Your goal
Every line from the one containing "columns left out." to the one containing "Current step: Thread" in the records below, both included, must be set down exactly, and no other line.

(Items listed in a dataset)
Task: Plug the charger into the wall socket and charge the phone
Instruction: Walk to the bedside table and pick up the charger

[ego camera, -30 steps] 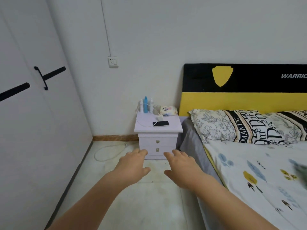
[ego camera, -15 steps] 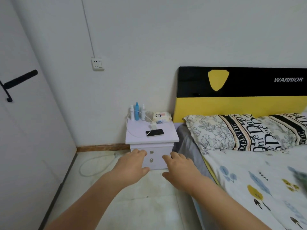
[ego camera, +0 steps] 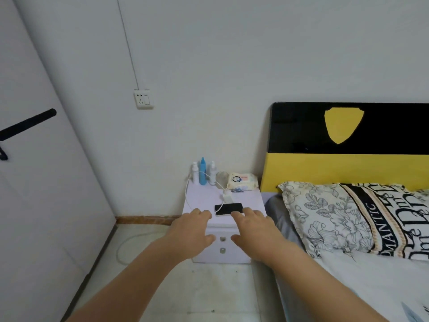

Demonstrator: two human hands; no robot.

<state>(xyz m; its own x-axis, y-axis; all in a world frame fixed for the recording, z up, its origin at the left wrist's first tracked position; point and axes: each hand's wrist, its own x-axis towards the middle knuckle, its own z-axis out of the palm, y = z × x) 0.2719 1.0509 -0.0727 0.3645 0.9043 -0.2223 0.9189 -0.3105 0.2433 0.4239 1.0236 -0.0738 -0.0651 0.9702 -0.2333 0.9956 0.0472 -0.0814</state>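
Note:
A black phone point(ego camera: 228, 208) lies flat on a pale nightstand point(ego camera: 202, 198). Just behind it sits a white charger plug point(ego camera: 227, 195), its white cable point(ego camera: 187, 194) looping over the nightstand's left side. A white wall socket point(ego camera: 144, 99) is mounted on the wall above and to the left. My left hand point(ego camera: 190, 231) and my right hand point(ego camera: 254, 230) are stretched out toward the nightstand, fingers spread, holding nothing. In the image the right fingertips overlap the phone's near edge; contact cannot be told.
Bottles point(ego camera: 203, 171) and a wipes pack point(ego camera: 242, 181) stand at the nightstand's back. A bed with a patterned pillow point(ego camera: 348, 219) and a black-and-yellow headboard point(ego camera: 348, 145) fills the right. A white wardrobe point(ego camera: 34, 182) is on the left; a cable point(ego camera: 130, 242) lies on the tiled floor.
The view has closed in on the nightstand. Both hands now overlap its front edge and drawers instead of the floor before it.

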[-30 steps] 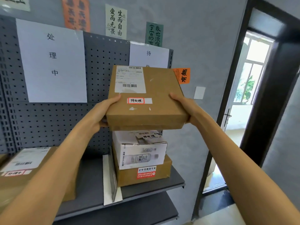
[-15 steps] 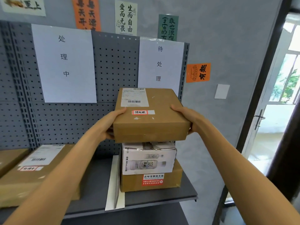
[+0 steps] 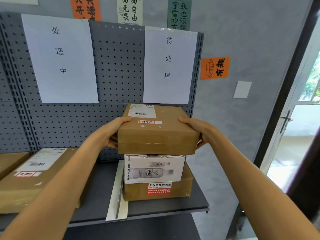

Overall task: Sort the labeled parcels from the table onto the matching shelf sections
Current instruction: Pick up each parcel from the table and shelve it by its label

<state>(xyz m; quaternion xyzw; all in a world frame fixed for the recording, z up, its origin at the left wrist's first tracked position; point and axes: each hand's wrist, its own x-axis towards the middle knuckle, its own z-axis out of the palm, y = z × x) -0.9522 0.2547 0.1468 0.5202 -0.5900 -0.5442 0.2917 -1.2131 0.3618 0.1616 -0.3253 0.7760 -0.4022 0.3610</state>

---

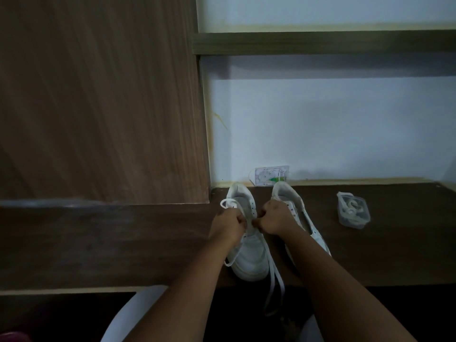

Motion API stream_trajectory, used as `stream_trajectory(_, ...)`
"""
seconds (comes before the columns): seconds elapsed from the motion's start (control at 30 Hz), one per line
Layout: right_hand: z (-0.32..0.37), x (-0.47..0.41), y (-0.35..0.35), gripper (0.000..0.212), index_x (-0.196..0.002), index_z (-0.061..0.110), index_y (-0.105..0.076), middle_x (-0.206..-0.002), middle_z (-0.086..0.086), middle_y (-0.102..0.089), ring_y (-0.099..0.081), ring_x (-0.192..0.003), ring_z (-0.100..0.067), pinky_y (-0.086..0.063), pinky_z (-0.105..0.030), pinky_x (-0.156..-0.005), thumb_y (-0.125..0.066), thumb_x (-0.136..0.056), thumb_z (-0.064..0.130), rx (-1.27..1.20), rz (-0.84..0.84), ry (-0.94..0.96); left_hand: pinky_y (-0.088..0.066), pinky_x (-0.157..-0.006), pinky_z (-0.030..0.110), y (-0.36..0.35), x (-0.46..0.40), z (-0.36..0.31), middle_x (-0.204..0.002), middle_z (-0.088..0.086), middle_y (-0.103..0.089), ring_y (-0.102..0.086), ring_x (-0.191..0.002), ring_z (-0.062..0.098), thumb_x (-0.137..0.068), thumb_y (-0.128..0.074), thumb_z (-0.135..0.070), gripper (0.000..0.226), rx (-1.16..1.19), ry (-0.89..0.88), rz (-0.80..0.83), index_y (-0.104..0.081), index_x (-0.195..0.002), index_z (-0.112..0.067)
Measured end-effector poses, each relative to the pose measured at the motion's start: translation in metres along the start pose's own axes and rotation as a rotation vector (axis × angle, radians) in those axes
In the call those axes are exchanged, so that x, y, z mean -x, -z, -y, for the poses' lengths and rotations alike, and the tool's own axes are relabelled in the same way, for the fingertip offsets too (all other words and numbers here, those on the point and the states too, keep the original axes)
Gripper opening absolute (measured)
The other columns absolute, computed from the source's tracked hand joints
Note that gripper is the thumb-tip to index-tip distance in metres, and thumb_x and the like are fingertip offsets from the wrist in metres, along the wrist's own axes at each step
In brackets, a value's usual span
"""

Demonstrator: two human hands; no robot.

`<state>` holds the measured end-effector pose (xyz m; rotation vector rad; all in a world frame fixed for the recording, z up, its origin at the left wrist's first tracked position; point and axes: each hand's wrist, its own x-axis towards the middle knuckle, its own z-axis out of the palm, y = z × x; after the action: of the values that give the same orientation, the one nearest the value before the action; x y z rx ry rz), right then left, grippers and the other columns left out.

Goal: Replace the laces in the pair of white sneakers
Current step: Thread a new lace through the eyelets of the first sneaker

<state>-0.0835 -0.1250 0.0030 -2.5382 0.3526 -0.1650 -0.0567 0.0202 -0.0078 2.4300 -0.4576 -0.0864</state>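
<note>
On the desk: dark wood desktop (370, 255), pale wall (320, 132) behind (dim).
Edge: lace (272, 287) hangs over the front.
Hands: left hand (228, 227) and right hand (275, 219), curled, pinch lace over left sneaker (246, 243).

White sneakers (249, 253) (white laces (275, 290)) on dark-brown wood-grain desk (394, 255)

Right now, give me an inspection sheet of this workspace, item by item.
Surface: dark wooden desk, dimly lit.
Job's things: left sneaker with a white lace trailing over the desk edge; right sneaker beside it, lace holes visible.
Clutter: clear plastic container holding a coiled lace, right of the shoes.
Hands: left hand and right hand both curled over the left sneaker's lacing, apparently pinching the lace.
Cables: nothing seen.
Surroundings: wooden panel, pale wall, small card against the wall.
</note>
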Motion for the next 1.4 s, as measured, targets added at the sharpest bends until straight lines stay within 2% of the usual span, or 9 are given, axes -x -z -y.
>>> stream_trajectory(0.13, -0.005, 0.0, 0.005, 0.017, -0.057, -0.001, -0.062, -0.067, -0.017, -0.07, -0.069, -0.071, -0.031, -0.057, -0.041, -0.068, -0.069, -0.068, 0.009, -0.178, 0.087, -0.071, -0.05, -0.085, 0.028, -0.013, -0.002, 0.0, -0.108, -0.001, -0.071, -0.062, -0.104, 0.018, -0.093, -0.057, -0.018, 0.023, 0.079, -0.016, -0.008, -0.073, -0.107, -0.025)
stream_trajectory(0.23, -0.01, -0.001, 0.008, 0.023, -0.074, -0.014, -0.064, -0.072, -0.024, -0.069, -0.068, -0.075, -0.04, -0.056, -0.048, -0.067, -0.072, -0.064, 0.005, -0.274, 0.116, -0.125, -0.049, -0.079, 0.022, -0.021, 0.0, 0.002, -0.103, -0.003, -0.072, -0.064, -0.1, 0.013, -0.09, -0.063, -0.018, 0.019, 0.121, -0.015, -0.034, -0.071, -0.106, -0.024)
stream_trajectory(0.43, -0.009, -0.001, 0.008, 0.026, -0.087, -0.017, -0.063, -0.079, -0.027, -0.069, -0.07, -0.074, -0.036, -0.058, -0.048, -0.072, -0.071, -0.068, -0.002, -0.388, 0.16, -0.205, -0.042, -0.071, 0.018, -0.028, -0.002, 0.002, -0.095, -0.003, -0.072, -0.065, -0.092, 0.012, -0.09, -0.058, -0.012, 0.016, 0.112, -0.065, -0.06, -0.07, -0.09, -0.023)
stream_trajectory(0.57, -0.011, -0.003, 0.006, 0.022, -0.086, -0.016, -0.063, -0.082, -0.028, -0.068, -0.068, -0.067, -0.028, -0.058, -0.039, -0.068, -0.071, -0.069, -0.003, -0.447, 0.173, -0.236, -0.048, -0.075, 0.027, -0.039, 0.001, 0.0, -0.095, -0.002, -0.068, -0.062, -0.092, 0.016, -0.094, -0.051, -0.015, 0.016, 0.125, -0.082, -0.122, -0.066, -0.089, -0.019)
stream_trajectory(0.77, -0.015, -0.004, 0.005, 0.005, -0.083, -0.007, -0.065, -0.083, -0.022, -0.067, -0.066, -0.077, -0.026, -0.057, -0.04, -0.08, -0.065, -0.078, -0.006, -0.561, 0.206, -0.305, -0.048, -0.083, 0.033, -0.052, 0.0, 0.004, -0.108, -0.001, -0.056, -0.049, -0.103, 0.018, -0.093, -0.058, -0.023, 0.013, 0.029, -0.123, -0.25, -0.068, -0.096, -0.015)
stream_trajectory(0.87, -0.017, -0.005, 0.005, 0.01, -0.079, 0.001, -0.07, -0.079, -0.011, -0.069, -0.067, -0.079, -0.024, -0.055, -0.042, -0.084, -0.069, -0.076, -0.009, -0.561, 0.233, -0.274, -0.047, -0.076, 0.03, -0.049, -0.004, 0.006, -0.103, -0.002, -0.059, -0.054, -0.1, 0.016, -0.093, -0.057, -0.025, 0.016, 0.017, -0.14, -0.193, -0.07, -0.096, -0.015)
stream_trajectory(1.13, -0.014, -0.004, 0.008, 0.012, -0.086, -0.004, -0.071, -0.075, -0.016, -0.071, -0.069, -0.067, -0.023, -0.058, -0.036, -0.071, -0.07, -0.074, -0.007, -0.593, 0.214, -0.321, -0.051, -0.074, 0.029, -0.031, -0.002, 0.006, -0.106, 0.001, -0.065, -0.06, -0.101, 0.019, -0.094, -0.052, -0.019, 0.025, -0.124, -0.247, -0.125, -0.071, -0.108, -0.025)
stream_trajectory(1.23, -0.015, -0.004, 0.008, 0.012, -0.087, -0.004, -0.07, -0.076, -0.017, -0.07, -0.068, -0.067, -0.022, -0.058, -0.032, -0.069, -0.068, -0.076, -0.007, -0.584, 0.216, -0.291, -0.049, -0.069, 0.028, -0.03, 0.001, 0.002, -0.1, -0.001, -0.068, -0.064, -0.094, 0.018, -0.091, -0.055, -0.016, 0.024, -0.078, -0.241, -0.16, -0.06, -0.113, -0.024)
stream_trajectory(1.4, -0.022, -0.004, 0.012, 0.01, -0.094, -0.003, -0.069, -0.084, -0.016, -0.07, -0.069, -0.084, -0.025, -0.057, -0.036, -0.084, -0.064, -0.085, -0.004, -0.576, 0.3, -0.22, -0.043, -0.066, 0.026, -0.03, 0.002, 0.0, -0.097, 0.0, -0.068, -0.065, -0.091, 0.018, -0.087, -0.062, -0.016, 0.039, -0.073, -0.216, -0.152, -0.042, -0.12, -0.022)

Task output
`<state>` holds the measured end-effector pose (xyz m; rotation vector rad; all in a world frame fixed for the recording, z up, its origin at the left wrist's first tracked position; point and axes: each hand's wrist, its own x-axis towards the middle knuckle, its own z-axis out of the palm, y = z × x; after the action: of the values that give the same orientation, the one nearest the value before the action; x y z rx ry rz), right then left, grippers and the other columns left out.

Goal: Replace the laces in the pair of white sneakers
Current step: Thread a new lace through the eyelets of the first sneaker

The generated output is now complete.